#### PROMPT:
Search the data for the string "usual" and copy each line where it turns up.

#### DATA BELOW:
┏━━

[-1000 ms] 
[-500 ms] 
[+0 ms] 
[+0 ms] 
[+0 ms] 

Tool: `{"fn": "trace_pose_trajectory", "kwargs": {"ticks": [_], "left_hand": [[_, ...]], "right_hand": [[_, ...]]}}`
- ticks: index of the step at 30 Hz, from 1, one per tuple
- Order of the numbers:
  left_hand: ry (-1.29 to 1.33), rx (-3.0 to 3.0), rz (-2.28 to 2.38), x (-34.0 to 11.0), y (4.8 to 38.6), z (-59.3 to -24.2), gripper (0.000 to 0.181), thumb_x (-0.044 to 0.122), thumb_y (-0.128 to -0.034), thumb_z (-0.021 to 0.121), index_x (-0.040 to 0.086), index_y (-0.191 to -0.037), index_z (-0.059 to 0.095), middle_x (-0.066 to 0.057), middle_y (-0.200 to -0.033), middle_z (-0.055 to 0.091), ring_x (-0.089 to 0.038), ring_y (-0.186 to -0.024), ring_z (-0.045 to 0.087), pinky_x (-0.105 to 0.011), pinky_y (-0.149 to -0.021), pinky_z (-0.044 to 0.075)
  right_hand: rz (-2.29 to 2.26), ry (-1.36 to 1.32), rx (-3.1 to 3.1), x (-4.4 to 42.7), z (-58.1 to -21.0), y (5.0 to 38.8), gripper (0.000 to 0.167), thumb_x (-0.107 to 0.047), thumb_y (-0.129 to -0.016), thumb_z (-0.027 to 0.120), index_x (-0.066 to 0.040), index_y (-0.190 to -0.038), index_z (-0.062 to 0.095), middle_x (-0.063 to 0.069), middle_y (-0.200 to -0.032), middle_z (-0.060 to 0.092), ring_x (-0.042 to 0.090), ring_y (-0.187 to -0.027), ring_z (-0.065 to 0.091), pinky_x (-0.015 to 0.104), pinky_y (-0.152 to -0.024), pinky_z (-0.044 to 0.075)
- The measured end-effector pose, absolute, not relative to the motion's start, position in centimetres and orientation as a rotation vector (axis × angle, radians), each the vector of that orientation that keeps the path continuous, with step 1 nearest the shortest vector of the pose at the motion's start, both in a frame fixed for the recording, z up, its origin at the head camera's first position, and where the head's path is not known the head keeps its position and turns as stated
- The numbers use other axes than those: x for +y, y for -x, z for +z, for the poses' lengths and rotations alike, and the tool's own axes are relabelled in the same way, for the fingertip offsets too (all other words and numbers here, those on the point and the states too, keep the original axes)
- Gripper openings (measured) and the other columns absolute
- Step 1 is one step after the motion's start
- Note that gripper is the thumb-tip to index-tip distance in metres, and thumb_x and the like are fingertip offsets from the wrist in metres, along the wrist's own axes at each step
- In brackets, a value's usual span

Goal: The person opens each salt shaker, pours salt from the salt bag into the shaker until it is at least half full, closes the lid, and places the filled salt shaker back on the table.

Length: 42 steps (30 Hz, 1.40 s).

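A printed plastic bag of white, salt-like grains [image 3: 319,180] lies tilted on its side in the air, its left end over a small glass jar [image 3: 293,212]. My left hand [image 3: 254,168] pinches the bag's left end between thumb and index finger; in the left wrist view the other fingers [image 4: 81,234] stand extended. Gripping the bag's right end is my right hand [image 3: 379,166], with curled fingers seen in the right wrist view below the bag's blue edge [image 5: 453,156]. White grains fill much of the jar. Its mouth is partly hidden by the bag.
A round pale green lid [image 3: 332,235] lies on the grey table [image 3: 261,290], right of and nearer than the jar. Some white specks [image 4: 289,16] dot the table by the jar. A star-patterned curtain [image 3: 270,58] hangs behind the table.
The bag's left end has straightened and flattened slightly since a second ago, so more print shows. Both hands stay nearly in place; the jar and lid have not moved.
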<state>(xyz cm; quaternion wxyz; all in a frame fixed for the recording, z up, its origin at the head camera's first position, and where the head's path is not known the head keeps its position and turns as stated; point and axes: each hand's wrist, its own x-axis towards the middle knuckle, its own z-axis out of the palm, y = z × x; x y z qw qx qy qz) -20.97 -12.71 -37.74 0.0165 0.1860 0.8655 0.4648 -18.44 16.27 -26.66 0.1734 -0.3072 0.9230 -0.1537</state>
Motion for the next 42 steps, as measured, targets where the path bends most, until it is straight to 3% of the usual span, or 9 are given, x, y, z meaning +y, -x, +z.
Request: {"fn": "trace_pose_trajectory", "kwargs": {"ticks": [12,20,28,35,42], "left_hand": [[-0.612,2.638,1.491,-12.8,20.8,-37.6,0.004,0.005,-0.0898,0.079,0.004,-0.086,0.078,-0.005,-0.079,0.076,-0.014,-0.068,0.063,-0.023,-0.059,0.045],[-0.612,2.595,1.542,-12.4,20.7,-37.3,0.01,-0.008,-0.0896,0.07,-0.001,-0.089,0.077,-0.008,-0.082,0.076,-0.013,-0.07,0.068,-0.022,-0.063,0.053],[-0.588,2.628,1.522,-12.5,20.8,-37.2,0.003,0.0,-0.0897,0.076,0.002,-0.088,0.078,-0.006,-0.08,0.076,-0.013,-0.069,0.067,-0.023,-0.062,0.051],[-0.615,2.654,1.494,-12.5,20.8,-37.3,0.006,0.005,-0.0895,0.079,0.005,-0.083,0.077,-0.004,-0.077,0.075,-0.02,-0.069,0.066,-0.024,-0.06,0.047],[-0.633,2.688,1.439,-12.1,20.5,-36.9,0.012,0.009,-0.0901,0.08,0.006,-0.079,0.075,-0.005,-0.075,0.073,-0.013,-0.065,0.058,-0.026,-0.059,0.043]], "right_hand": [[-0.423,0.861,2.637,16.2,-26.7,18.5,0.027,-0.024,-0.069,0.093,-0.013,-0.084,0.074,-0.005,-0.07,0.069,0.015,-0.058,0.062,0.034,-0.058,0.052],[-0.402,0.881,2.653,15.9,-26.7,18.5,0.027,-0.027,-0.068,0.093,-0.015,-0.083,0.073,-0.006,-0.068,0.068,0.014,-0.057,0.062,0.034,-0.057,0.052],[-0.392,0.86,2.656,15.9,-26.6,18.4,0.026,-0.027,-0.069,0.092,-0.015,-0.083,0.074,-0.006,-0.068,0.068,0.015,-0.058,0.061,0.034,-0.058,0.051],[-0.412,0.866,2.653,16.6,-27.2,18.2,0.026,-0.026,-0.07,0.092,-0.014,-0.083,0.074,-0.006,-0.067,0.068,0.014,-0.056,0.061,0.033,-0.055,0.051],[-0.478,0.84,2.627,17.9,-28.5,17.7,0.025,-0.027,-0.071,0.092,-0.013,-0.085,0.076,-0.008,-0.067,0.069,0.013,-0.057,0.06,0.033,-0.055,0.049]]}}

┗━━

#### TASK SOLUTION:
- In brackets, a value's usual span
Motion for the next 42 steps, as measured, targets where the path bends most, until it is straight to 3% of the usual span, or 9 are given, x, y, z meaning +y, -x, +z.

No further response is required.